WHAT YOU SHOULD DO: Find the line with "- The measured" in the entries below, then reproduce it and every line after it down to and including the line with "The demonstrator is", exactly.

(Collection entries)
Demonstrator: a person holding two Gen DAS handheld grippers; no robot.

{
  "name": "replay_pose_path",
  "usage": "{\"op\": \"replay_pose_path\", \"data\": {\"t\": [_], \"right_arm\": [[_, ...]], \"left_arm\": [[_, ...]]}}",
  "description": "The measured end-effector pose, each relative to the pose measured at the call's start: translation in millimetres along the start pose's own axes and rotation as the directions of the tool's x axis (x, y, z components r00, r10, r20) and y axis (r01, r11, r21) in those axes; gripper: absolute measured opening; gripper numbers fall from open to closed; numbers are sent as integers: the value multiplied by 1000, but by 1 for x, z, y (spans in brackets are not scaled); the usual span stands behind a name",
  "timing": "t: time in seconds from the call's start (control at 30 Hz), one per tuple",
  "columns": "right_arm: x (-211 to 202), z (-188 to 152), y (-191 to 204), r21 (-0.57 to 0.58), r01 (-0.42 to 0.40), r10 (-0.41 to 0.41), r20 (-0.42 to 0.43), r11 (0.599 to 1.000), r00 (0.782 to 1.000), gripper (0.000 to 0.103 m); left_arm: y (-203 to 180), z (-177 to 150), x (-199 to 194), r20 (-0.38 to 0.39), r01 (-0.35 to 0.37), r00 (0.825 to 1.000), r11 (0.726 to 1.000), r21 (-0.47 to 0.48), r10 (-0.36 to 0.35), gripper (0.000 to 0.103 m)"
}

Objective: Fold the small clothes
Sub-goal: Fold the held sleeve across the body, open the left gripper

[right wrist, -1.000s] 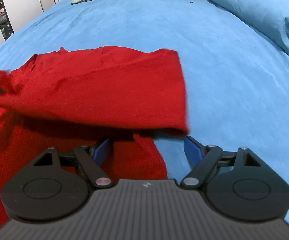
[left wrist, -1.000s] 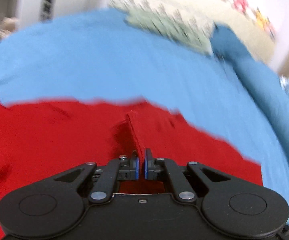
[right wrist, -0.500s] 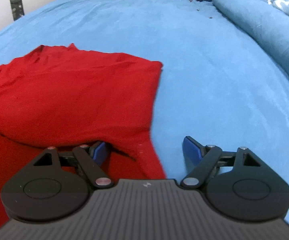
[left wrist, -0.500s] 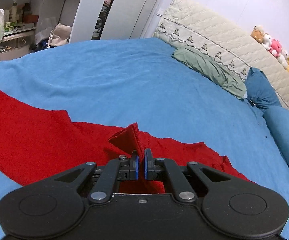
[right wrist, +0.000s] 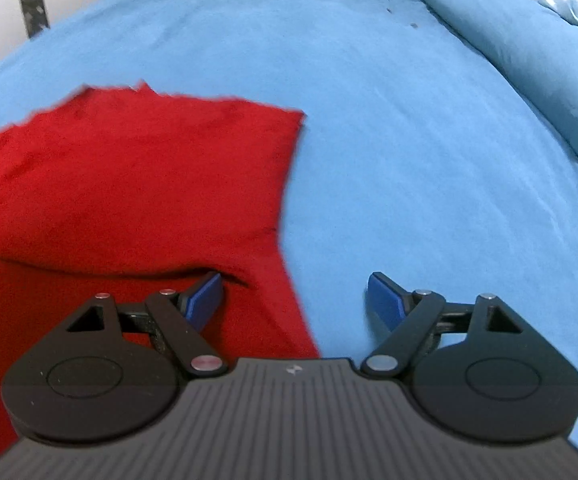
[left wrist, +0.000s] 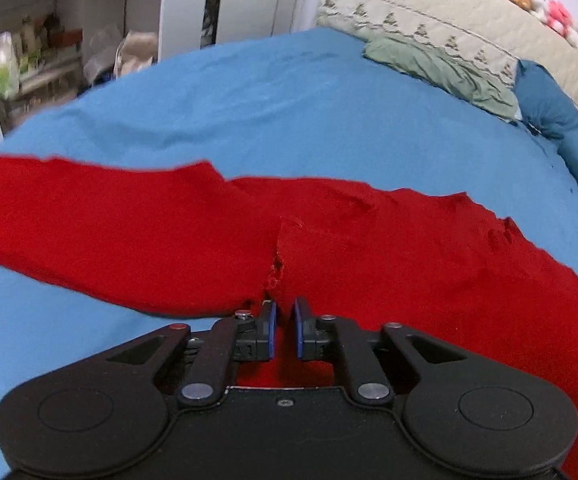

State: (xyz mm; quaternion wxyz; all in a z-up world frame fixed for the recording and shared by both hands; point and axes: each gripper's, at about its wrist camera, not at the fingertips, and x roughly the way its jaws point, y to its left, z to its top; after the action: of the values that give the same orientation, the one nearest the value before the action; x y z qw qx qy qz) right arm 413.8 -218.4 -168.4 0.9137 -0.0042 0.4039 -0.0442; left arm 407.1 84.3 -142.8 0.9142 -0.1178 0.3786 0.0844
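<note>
A wide bed (left wrist: 289,92) covered in a blue sheet fills both views. Along its far side run a quilted cream headboard (left wrist: 429,20), blue pillows (right wrist: 501,40), and a rumpled sage-green cloth (left wrist: 441,68). A row of soft toys (left wrist: 549,12) sits on top of the headboard. Past the bed's far left edge, white cupboards and cluttered open shelves (left wrist: 29,60) stand against the wall.

A red garment (left wrist: 369,248) lies spread on the sheet close to both cameras. The right wrist view shows one part of it laid over another, with a dark fold line crossing the cloth just ahead of the tongs — so a first fold looks to be in place. The shape is still broad and its edges uneven, so by my judgement the task is in its early part: more folds and some smoothing remain.

The left tongs (left wrist: 283,320) are narrowed to a slim gap, with red cloth bunched between the blue pads; whether they truly pinch it or are letting go I cannot tell. The right tongs (right wrist: 295,296) are spread wide and hold nothing — the left pad sits over the garment's near corner, the right pad over bare sheet.
</note>
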Motion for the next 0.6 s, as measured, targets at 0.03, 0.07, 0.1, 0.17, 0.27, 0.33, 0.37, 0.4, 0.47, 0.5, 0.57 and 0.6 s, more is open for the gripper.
{"op": "replay_pose_path", "data": {"t": [0.03,0.07,0.1,0.17,0.27,0.33,0.37,0.4,0.47,0.5,0.57,0.6], "right_arm": [[-5,3,5,-3,-30,30,27,1000,999,96],[-8,6,10,-11,-58,59,46,998,997,96],[-8,9,15,-22,-87,88,59,996,994,96],[-1,14,29,-53,-137,140,49,989,989,97],[20,13,40,-47,-155,155,2,987,988,97],[35,8,37,6,-121,122,-43,993,992,97],[38,5,33,25,-109,110,-42,994,993,97],[36,0,29,49,-113,114,-17,992,993,97],[34,-4,24,62,-109,109,-5,992,994,97],[33,-4,24,51,-108,109,-4,993,994,97],[32,-3,25,43,-109,109,-14,993,994,97],[32,-2,23,45,-111,112,-23,993,993,97]], "left_arm": [[-3,2,-7,17,-4,1000,1000,22,4,13],[-7,4,-14,41,-9,999,999,48,7,20],[-11,7,-19,61,-5,998,998,69,1,27],[-23,11,-24,94,24,995,993,111,-35,57],[-39,12,-8,50,99,993,982,163,-109,61],[-46,8,13,-19,128,992,980,155,-127,61],[-47,5,25,-57,128,991,980,149,-121,61],[-48,1,35,-93,124,989,981,147,-111,61],[-48,-4,43,-101,116,990,978,173,-100,61],[-50,-5,44,-94,112,991,974,197,-95,61],[-49,-4,44,-98,110,991,972,210,-91,61],[-49,-4,44,-102,113,990,972,208,-93,61]]}}
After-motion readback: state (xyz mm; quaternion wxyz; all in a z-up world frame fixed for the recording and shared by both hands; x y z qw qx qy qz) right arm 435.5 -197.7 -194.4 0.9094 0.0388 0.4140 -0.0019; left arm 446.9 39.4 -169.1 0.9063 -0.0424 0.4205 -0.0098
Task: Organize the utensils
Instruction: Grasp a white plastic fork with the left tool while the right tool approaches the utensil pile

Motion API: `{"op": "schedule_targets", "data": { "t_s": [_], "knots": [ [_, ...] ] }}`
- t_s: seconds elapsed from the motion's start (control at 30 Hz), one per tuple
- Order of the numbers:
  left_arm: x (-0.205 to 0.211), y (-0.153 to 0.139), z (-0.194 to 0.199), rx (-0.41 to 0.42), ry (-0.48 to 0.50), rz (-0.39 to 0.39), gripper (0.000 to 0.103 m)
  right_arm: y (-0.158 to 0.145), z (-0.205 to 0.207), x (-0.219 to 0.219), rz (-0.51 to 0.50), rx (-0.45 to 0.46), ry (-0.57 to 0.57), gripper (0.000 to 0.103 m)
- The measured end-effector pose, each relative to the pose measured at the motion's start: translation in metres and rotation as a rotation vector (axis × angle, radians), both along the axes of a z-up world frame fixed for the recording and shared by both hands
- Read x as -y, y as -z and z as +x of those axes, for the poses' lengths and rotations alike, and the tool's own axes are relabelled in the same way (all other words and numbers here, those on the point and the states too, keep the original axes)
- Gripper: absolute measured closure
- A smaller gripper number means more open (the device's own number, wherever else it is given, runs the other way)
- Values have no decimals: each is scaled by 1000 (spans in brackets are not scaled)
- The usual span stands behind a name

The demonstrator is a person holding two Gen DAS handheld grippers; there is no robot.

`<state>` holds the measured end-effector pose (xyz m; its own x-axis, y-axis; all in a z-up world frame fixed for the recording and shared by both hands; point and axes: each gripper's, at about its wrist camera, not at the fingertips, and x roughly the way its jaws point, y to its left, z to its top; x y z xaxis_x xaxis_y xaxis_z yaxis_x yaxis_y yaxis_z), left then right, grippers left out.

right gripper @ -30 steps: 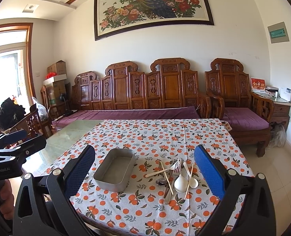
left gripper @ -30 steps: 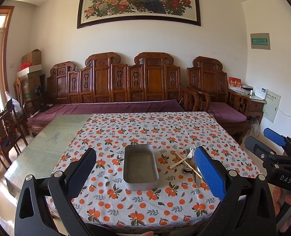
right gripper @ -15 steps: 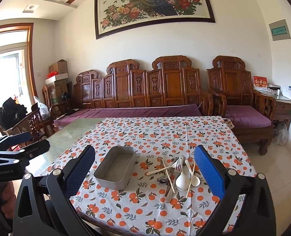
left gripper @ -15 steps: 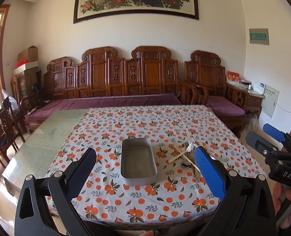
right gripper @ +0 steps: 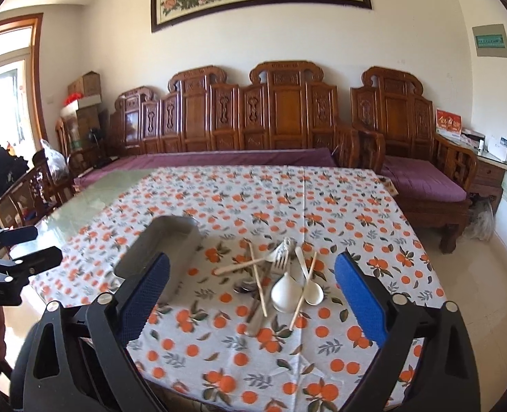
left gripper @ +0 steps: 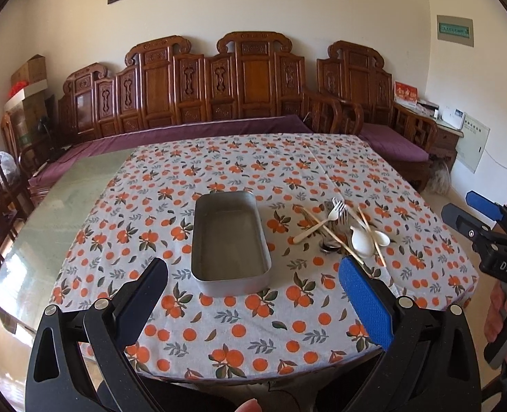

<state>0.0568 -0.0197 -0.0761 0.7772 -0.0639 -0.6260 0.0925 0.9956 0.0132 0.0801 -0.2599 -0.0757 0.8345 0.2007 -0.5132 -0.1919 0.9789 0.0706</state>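
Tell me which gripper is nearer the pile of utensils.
Right. The right gripper hangs open just in front of the pile of utensils. The left gripper faces the metal tray, with the pile off to its right.

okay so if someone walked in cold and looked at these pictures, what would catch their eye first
Probably the loud orange-print tablecloth, with an empty metal tray near its middle. Just right of the tray lies a tangle of utensils: forks, white spoons and chopsticks crossing each other. Behind the table, a carved wooden bench runs along the wall.
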Motion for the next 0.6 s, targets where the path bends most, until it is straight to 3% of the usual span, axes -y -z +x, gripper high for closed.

RESULT OF THIS TASK:
- The measured end-effector pose, each relative to the pose measured at the motion's start: translation in metres and rotation as a rotation vector (axis × angle, radians), both along the axes of a z-up world frame fixed for the recording and shared by both hands
- Read x as -y, y as -z and z as +x of those axes, for the poses' lengths and rotations alike, and the tool's own axes are relabelled in the same way (all other words and numbers here, those on the point and the states too, keep the original axes)
- Gripper: absolute measured closure
- A smaller gripper number means more open (the device's own number, wherever else it is given, runs the other way)
- Values have no decimals: each is scaled by 1000 (spans in brackets are not scaled)
- The usual span stands behind a name

The demonstrator is a person holding two Gen DAS handheld grippers; there is no robot.

That wraps up the answer.